Police Release Disturbing 911 Call From Woman Later Found Dead As Investigation Of Possible Serial Killer Continues: ‘There’s Someone After Me’

Police have released the full audio of a 2010 911 call in which a woman, insisting people are trying to kill her, runs for her life before disappearing.

His remains were found a year later, but the full audio is being made public for the first time. The search for his remains led police to the bodies of 10 other people believed to be victims of a serial killer.

Shannan Gilbert was 24 years old when she disappeared in 2010. Just before she went missing, she made a 911 call alerting authorities to her fears someone was threatening her.

During the call, Ms. Gilbert sounds disoriented and repeatedly tells the 911 operator that “someone is after me.”

When asked where she is, Ms. Gilbert says she doesn’t know and asks if 911 can trace her call. The operator tells her they can’t and asks for a callback number, to which she hesitates and again says “someone is after me. Please.”

Later in the call it is revealed that Mrs. Gilbert is somewhere on Long Island in New York.

Finally, Mrs. Gilbert begins to argue with a male voice that police believe was a driver trying to persuade her to get back into a car. She refers to the man by the name of Mike. The driver can be heard saying “it’s time to go” as Mrs. Gilbert pleads with him to “stop”.

Ms. Gilbert was working as a sex worker at the time of her disappearance and investigators believe she was on her way to a client’s home at the time of the incident.

At some point her screams become more fearful as she repeats “please” over and over and asks the male voice “what are you going to do to me?”

The discussion continues, with Mrs.

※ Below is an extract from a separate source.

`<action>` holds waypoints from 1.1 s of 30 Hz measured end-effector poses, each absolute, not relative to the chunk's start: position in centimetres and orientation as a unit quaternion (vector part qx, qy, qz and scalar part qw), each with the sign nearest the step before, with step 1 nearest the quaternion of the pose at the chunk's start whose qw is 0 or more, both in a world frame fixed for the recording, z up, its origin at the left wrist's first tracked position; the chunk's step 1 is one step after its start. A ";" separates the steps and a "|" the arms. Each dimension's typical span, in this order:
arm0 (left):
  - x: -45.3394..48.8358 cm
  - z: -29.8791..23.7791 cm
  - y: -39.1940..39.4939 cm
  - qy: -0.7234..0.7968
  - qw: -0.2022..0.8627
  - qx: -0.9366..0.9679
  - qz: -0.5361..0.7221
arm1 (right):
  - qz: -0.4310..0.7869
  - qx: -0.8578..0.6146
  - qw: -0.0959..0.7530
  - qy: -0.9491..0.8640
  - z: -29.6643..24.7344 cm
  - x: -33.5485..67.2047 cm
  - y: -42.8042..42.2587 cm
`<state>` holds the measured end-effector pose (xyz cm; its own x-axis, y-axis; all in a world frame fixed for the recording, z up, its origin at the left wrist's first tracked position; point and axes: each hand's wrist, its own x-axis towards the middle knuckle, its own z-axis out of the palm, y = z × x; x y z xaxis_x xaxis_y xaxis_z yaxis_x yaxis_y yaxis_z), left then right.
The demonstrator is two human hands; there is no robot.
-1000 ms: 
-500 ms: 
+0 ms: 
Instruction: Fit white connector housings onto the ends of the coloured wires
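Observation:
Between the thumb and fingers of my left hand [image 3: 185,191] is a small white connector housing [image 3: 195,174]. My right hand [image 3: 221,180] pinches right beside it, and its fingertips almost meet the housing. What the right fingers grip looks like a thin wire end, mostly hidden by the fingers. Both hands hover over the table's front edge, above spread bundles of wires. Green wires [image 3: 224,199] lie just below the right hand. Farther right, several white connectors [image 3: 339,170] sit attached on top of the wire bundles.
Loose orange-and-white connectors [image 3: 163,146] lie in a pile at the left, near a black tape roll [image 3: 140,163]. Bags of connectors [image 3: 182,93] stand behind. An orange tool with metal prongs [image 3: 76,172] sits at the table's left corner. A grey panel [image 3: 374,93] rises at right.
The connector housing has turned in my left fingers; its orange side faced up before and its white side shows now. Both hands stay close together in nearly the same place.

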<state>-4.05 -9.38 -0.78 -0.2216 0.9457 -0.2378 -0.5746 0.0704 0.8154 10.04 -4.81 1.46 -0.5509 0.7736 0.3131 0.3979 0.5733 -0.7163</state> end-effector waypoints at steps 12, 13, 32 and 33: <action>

Gilbert asking at one point if the male voice is “going to kill her”.

He later asks if the situation was “prepared”, although it is unclear what he means.

Throughout the call, the 911 operator can be heard quietly explaining Ms. Gilbert’s situation, presumably to the police. When the operator tries to get Mrs. Gilbert’s attention again, she replies “please get me out of here, ma’am.”

His attention then turns back to the man, accusing him of being “a part of this all along”. Again, it is not clear what “this” refers to.

When the 911 operator finally gets Ms. Gilbert to answer, she states that “these people are plotting to kill me”, to which the male voice replies “shut up”.

The line goes silent for several minutes as the 911 operator repeatedly asks Ms. Gilbert for more information. The silence on the line is abruptly broken when Mrs. Gilbert starts screaming.

After several screams, it appears that Mrs. Gilbert is running, the slapping of frantic footsteps the only thing audible in the call. After running more, it seems that Mrs. Gilbert tries to knock on the doors of the nearby houses.

For the next few minutes there is more racing, and Mrs. Gilbert can be heard panting into the phone. The 911 operators continue to try to get her attention, but she doesn’t respond. They theorized that she may have put the phone in her pocket when she started running.

The call ends after Mrs. Gilbert apparently gets in touch with someone, though it’s unclear what happens next.

The same night, two other 911 callers reported seeing Ms. Gilbert running down the street. The two men Gilbert was with that night told police they thought she was having a paranoid episode and described her hiding behind her couch and running away from her. One of the men tried to catch up with her in her car, but she reportedly lost sight of her and drove to her house.

Both men cooperated with investigators and police ruled them out as possible suspects in Ms. Gilbert’s disappearance.

Later in 2010, while searching for Ms. Gilbert, police found four sets of remains that had been wrapped in burlap sacks at the same location where she had disappeared. All the women were identified as missing sex workers. Police then found six more sets of remains, which they believe to be the victims of the same killer.

Ms. Gilbert’s skeletal remains were located more than a year later in a swamp eight miles from Gilgo Beach.

Police ruled out murder at the time of his discovery, theorizing that he may have been under the influence and ran into the swamp, where he died of hypothermia or drowning.

However, his family demanded an independent autopsy, which found his death consistent with homicide.